*Task goal:*
All of the data below should be written out again exactly.

####################

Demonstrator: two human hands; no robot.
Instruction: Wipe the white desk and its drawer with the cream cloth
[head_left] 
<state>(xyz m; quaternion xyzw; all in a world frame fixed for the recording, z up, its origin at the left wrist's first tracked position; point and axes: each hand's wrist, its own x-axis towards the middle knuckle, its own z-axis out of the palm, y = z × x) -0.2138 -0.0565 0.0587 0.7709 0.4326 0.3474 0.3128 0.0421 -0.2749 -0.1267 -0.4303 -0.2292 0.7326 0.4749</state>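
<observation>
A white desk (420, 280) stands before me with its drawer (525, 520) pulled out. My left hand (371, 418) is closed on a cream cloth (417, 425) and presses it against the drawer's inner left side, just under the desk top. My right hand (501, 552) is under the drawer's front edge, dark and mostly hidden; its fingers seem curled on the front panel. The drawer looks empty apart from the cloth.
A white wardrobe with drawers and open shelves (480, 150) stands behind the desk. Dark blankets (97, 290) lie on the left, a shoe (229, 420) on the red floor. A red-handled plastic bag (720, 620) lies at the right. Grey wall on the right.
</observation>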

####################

*Solved exercise:*
Demonstrator: two human hands; no robot.
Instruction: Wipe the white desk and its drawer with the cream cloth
[head_left] 
<state>(xyz m; quaternion xyzw; all in a world frame fixed for the recording, z up, its origin at the left wrist's first tracked position; point and axes: each hand's wrist, its own x-axis towards the middle knuckle, its own z-axis out of the palm, y = z × x) -0.2138 -0.0565 0.0587 0.7709 0.4326 0.3474 0.3128 0.0421 -0.2749 -0.1267 -0.4303 -0.2292 0.7326 0.4749</state>
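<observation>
A white desk (420, 280) stands before me with its drawer (525, 520) pulled out. My left hand (371, 418) is closed on a cream cloth (417, 425) and presses it against the drawer's inner left side, just under the desk top. My right hand (501, 552) is under the drawer's front edge, dark and mostly hidden; its fingers seem curled on the front panel. The drawer looks empty apart from the cloth.
A white wardrobe with drawers and open shelves (480, 150) stands behind the desk. Dark blankets (97, 290) lie on the left, a shoe (229, 420) on the red floor. A red-handled plastic bag (720, 620) lies at the right. Grey wall on the right.
</observation>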

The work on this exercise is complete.